This complaint, which was mainly addressed to Mr. Lambert’s canvas yachting shoes, received no attention. When Francie came to the surface she found that the yacht was at a more uncomfortable angle than ever, and with some difficulty she established herself on the narrow strip of deck, outside the coaming, with her feet hanging into the cockpit.
“Now, Mr. Lambert,” she began at once, “you’d better tell me Miss M’Carthy’s address, and all about her, and perhaps if you’re good I’ll ask you to meet her too.”
As she spoke, a smart squall struck the yacht, and Lambert luffed her hard up to meet it. A wave with a ragged white edge flopped over her bows, wetting Christopher again, and came washing aft along the deck behind the coaming.
“Look out aft there!” he shouted, “She’s putting her nose into it!
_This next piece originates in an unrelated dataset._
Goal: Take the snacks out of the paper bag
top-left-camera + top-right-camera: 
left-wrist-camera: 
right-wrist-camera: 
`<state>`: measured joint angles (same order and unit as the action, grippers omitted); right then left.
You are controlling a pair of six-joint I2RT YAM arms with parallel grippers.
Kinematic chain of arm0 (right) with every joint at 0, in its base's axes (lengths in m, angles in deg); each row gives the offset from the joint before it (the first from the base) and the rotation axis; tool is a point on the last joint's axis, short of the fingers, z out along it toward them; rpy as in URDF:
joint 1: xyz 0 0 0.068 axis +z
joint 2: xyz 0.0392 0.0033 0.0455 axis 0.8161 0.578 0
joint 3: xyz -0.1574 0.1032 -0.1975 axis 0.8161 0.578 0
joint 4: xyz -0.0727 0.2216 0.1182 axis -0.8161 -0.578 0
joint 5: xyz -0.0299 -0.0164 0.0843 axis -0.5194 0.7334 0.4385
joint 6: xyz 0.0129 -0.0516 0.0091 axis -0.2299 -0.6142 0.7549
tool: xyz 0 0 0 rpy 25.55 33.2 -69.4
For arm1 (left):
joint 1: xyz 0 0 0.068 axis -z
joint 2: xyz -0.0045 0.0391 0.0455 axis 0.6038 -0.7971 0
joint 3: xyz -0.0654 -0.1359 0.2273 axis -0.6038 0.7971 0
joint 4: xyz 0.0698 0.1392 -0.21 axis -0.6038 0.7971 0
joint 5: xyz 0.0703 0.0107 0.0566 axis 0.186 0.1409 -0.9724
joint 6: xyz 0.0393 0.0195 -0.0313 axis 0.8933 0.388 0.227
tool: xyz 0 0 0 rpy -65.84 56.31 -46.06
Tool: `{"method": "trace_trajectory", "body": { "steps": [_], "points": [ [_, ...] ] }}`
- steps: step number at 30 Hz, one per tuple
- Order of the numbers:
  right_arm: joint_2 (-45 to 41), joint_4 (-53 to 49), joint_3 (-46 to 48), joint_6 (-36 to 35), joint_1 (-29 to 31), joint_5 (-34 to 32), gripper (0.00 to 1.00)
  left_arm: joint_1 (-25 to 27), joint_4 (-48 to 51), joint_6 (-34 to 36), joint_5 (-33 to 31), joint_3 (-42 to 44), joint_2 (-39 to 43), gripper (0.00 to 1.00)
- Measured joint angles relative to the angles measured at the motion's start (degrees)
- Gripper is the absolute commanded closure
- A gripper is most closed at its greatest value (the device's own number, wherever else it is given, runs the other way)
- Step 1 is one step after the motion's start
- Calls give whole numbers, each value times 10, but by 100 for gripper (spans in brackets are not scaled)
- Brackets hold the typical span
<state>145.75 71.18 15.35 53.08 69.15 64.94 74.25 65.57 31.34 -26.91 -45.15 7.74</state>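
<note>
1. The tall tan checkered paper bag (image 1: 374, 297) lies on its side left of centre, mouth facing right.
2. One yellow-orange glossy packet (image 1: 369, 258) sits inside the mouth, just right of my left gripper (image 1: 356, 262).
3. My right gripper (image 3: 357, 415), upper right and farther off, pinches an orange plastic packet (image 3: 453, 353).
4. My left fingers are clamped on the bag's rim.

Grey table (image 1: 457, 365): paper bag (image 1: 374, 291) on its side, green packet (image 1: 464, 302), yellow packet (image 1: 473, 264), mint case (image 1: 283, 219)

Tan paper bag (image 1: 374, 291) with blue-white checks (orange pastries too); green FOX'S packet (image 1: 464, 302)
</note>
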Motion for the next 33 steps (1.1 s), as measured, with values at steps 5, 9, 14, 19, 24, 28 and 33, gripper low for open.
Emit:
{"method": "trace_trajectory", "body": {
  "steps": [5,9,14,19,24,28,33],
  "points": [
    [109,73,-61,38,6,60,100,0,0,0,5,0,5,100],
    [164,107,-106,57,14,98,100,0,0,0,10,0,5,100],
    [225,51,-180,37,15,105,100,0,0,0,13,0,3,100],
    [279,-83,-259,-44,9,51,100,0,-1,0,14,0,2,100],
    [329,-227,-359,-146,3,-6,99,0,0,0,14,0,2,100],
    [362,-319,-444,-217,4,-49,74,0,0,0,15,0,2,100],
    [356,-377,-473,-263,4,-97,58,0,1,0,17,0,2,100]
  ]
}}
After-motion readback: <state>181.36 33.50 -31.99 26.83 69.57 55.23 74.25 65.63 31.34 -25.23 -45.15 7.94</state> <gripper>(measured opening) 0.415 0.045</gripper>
I tell you that top-sail’s burying her, Lambert.”
Lambert made no answer to either Francie or Christopher. He had as much as he could do to hold the yacht, which was snatching at the tiller like a horse at its bit, and ripping her way deep through the waves in a manner too vigorous to be pleasant, It was about seven o’clock, and though the sun was still some height above the dark jagged wall of the mountains, the clouds had risen in a tawny fleece across his path, and it was evident that he would be seen no more that day. The lake had turned to indigo. The beds of reeds near the shore were pallid by contrast as they stooped under the wind; the waves that raced towards the yacht had each an angry foam-crest, having, after the manner of lake waves, lashed themselves into a high state of indignation on very short notice, and hissed and effervesced like soda-water all along the lee gunwale of the flying yacht. A few seagulls that were trying to fight their way back down to the sea, looked like fluttering scraps of torn white paper against the angry bronze of the clouds, and the pine trees on the point, under the lee of which they were scudding, were tossing like the black plumes of a hearse.
Lambert put the yacht about, and headed back across the lake.
“We did pretty well on that tack, Dysart,” he shouted. “We ought to get outside Screeb Point with the next one, and then we’ll get the wind a point fairer, and make better weather of it the rest of the way home.”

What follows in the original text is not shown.